You may remember Renee Peerless from the ABC documentary Boston Med, which aired last summer and featured several Children’s families and clinicians. After Renee’s unborn son, Sam, was prenatally diagnosed with a congenital heart defect known as hypoplastic left heart syndrome (HLHS), an ABC camera crew followed Renee constantly, highlighting the care required to help a baby born with a heart defect survive the delicate first few days of life. In the following post Renee relives the experience and talks about how the fetal diagnosis of Sam’s condition made an extremely trying situation easier to deal with.

Jake sees the pregnant Renee for the first time in months (photo courtesy of ABC.)

For Renee Peerless, the decision to have genetic testing done during a routine ultrasound had more to do with her husband Jake than her unborn child. Jake, a solider stationed in Iraq, was overseas for most of Renee’s pregnancy, so she initially saw the testing as a chance to have more images to share with him. “Jake felt like he was missing a lot so I wanted more pictures of Sam to send him,” she says. “I knew testing was a good precautionary measure, but my real motivation was getting a few extra ultrasound pictures.”

But as it turned out, the tests revealed that there was something seriously wrong with Sam’s heart. In a matter of minutes Renee went from giddy anticipation to the terror of learning that her unborn son’s health was in serious jeopardy. “It was like my whole world was falling apart,” she says.

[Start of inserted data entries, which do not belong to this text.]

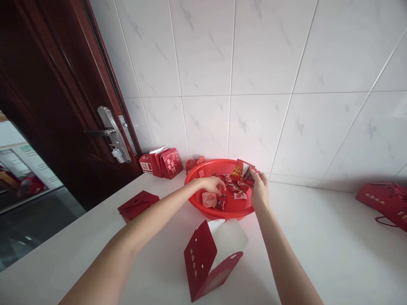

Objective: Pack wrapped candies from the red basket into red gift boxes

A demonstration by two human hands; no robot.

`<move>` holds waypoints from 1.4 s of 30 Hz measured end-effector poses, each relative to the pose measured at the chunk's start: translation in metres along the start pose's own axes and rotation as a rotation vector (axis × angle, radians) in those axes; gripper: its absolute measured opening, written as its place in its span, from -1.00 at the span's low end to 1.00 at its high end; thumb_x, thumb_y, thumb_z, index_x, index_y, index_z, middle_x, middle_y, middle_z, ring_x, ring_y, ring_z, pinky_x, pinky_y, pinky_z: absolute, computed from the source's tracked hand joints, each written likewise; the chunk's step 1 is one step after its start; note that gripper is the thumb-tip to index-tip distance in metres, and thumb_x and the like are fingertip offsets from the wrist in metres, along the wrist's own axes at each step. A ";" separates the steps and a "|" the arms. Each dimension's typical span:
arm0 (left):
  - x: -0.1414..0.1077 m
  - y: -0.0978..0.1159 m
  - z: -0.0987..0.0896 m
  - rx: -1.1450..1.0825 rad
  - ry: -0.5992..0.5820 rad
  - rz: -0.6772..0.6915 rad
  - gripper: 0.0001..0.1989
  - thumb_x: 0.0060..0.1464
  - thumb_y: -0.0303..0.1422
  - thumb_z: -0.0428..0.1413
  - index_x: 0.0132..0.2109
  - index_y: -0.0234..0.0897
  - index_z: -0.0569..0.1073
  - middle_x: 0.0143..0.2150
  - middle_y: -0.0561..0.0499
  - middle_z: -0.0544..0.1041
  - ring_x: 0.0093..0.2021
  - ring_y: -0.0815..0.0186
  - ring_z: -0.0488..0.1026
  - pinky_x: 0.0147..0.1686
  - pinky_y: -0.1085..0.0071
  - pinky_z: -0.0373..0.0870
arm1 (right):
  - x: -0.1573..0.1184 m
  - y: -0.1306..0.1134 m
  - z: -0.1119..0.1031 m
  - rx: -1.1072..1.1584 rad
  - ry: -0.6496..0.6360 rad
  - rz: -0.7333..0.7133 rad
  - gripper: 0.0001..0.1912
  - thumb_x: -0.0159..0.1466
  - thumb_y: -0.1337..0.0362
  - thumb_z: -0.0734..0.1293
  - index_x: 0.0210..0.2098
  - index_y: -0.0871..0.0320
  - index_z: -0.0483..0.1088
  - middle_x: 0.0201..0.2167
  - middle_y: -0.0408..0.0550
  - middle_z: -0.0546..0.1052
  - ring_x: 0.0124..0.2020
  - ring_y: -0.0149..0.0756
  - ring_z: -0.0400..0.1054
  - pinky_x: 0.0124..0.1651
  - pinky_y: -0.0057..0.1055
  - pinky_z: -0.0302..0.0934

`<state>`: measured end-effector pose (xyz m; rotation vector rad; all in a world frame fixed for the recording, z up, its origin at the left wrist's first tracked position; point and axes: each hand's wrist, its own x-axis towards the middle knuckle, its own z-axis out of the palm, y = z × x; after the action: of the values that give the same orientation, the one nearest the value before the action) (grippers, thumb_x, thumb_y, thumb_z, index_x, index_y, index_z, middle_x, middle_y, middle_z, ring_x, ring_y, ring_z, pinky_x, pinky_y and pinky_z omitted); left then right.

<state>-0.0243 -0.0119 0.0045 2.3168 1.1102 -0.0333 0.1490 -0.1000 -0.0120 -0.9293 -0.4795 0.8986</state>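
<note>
A red basket (219, 212) on a white worktop (305, 241) holds loose wrapped sweets (234, 189); work looks unfinished. At the basket's right rim, the right hand (260, 190) pinches a packet (239, 169); inside, the left hand (213, 185) curls, grip unclear. Before the basket, a red box (199, 254) gapes unclosed.

Basket (230, 213): set on counter (318, 245), before wall (206, 123)
Packets (209, 200): contained in basket
Front box (202, 254): placed before basket
Door (63, 84): seen left of counter
</note>
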 end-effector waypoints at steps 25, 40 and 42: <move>-0.107 0.057 0.039 -0.487 0.616 0.265 -0.50 0.30 -0.29 0.00 0.35 -0.03 0.29 0.39 0.01 0.32 0.28 0.11 0.38 0.23 0.20 0.36 | -0.043 -0.084 -0.008 -0.095 -0.528 -0.045 -0.80 0.00 0.19 0.52 -0.45 0.13 0.48 -0.46 -0.13 0.55 -0.41 -0.37 0.40 -0.37 -0.49 0.27; -0.182 0.068 0.020 0.054 0.017 -0.122 -0.02 -0.09 -0.27 0.31 0.46 -0.01 0.13 0.42 -0.16 0.24 0.13 0.00 0.49 -0.09 0.31 0.47 | -0.080 -0.094 -0.015 -0.493 -0.942 0.003 -0.80 0.26 0.13 0.45 -0.24 0.12 0.49 -0.33 -0.11 0.57 -0.32 -0.33 0.50 -0.27 -0.43 0.30; -0.184 0.065 0.018 0.014 0.001 -0.127 -0.06 -0.08 -0.31 0.29 0.45 -0.01 0.15 0.37 -0.13 0.28 0.01 0.11 0.55 -0.22 0.40 0.46 | -0.085 -0.096 -0.013 -0.512 -1.050 0.026 -0.79 0.30 0.15 0.43 -0.15 0.11 0.49 -0.31 -0.11 0.57 -0.29 -0.32 0.50 -0.25 -0.41 0.32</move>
<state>-0.0944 -0.1835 0.0678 2.2559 1.2600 -0.0883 0.1538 -0.2048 0.0629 -0.8535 -1.6547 1.2853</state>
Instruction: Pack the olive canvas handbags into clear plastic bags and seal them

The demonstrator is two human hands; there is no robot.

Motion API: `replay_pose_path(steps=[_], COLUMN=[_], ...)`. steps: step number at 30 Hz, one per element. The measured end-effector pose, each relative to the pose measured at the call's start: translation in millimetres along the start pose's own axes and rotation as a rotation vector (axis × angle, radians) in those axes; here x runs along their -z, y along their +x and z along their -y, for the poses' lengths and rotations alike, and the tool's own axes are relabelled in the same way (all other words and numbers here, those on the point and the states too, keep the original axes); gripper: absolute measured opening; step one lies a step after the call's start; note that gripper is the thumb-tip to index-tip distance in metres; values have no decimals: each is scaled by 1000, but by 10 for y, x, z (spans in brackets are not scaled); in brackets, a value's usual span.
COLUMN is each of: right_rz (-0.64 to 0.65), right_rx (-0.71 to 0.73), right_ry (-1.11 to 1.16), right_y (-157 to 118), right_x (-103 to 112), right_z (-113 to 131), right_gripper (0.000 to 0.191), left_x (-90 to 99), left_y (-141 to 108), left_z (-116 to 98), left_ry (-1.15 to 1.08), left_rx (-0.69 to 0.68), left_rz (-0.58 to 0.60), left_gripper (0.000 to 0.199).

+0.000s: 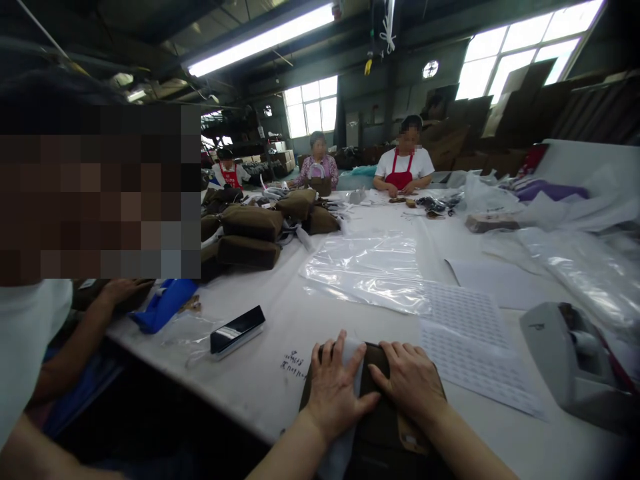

The next week Renee met with a pediatric cardiologist in her home state of Connecticut and was told that Sam had a congenital heart defect called hypoplastic left heart syndrome (HLHS), where the left side of the heart is underdeveloped, limiting its ability to pump blood.

Sam had two open-heart surgeries before he was a week old.

“It was so much to take in all at once,” she says. “I didn’t even know what a congenital heart defect was and all of the sudden it was all I could think about.”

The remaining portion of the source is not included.